In the records that follow, count the lines where the string "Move" appears, and give the count with nothing added.

- _Items listed in a dataset_:
━━━━━━━━━━━━━━━━━━━━━━━━━━━━━━
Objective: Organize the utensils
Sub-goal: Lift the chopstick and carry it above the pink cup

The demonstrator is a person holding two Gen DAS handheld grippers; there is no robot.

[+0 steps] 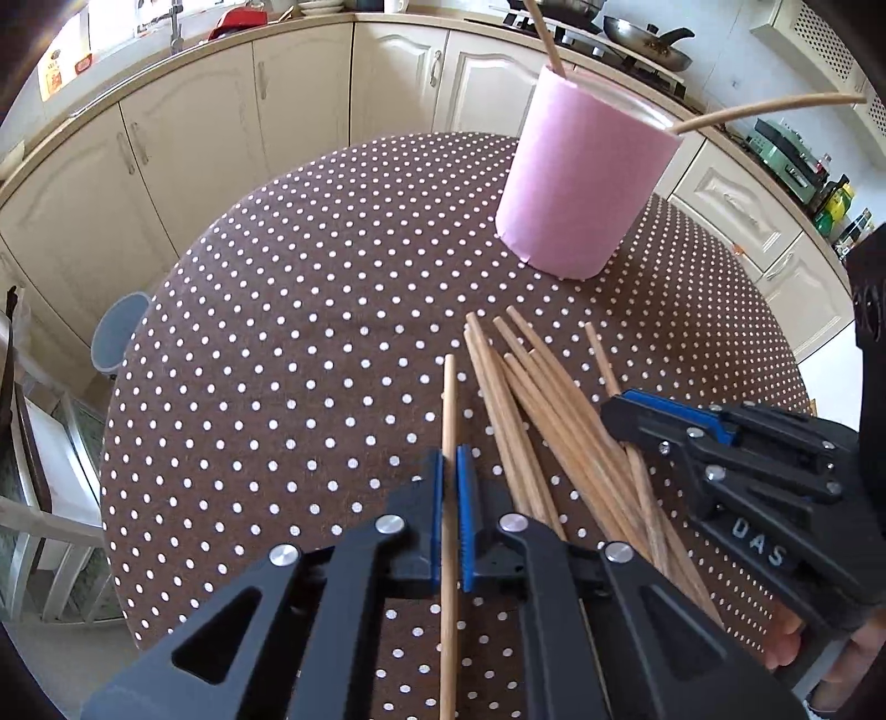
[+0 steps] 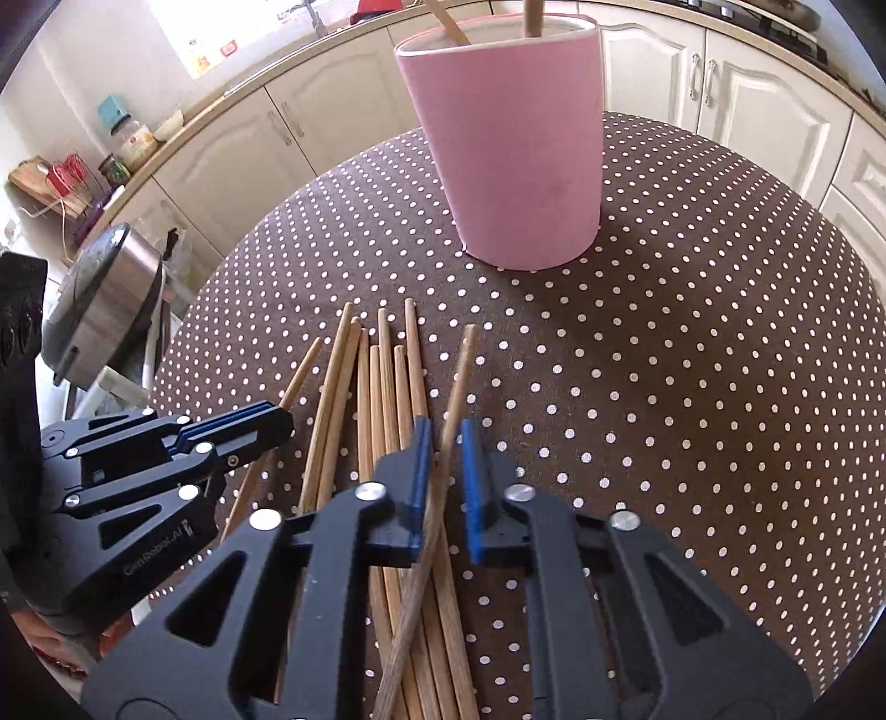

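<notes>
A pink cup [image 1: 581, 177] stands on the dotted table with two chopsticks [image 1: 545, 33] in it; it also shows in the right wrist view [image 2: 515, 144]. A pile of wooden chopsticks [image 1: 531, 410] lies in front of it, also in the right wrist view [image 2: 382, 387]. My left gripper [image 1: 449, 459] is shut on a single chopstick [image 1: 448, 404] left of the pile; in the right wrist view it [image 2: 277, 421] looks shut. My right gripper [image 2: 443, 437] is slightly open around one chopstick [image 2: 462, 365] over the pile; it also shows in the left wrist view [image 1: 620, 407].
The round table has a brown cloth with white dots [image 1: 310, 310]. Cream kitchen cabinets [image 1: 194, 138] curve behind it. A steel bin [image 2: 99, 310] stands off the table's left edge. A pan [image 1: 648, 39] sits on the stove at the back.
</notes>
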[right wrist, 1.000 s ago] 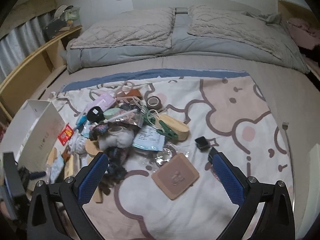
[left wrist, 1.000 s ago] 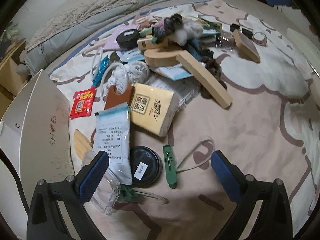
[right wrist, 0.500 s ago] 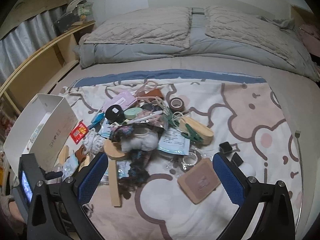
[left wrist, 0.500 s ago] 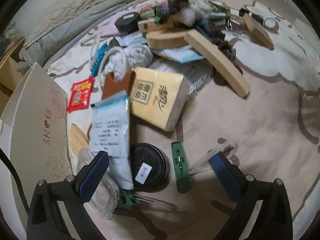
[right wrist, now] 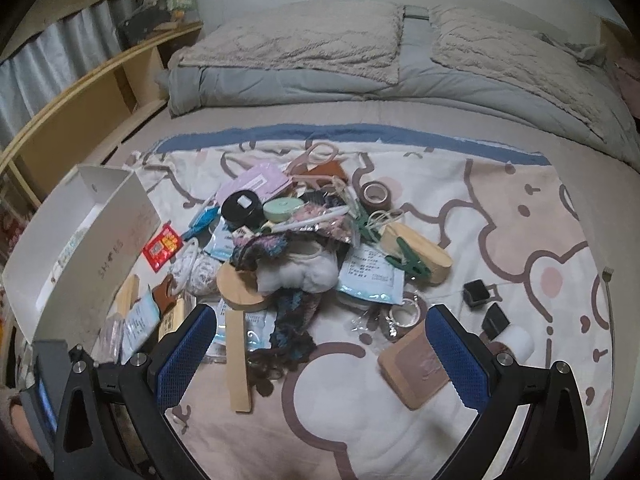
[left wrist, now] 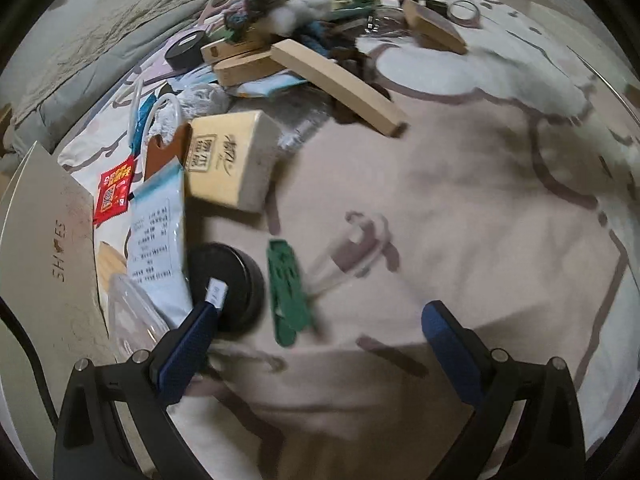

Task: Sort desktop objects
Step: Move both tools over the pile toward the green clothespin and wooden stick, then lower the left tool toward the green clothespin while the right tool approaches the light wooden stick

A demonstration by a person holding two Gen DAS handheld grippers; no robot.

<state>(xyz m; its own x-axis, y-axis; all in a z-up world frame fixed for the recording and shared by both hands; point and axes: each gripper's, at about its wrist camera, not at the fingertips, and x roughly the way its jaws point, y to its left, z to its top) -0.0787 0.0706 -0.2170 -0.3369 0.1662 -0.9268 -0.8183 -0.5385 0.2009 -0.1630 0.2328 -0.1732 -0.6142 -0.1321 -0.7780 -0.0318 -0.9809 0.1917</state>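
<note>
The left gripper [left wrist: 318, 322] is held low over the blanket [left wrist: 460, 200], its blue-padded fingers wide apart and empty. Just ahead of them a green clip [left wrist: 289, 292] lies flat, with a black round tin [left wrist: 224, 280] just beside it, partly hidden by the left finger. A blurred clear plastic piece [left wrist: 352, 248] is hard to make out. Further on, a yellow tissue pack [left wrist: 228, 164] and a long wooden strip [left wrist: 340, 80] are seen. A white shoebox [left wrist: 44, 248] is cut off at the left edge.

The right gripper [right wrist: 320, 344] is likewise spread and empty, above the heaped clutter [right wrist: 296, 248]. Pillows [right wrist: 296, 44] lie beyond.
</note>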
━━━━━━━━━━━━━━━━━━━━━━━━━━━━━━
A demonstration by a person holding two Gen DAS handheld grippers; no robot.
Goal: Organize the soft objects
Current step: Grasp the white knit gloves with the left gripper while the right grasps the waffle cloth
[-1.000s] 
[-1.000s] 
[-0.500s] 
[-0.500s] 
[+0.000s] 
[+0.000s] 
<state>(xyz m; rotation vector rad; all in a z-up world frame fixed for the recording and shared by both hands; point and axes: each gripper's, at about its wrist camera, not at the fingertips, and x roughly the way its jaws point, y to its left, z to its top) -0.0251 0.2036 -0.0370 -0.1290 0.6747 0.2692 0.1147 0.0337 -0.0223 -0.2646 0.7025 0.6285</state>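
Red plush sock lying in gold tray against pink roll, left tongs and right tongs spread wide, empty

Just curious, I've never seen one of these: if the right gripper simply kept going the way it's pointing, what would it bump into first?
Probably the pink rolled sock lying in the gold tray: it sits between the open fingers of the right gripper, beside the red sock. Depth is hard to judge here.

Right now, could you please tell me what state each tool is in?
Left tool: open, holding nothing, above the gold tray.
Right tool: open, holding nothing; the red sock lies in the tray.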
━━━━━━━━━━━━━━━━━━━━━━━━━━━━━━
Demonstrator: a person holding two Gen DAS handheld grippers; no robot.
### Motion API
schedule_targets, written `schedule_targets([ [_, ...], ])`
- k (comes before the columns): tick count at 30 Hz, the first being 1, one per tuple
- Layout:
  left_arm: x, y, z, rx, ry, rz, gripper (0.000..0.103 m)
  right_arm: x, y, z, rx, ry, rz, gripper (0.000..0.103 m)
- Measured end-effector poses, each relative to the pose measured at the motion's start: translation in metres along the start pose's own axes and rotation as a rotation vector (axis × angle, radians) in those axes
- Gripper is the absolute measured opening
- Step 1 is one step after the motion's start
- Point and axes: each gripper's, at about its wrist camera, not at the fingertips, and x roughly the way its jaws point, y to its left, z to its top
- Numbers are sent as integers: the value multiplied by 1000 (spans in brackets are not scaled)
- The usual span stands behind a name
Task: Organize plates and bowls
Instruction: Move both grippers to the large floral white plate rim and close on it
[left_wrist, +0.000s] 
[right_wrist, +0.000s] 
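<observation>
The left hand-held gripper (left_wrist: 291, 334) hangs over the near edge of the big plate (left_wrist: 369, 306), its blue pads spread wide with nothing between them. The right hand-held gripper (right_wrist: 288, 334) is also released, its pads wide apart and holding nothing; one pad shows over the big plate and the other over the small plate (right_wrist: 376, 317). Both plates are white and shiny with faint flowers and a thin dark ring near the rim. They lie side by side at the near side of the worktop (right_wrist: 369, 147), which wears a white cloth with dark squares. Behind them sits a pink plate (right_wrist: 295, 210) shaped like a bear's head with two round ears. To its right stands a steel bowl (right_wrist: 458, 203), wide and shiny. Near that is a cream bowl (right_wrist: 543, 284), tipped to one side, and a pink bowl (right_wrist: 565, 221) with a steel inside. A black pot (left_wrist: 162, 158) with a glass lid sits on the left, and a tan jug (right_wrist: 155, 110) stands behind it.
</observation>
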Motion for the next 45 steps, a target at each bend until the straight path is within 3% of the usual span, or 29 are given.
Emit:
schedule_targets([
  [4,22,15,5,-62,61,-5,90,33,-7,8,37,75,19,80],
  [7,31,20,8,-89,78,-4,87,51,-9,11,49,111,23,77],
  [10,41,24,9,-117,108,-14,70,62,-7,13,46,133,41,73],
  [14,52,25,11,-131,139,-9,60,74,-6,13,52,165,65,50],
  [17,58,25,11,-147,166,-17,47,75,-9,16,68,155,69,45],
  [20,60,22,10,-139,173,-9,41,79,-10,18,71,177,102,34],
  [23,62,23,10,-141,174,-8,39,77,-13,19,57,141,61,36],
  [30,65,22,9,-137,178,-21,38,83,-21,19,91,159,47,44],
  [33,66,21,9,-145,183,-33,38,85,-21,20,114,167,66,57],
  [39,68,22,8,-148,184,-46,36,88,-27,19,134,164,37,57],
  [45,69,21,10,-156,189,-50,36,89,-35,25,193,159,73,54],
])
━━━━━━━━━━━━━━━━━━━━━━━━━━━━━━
- _Final answer_:
2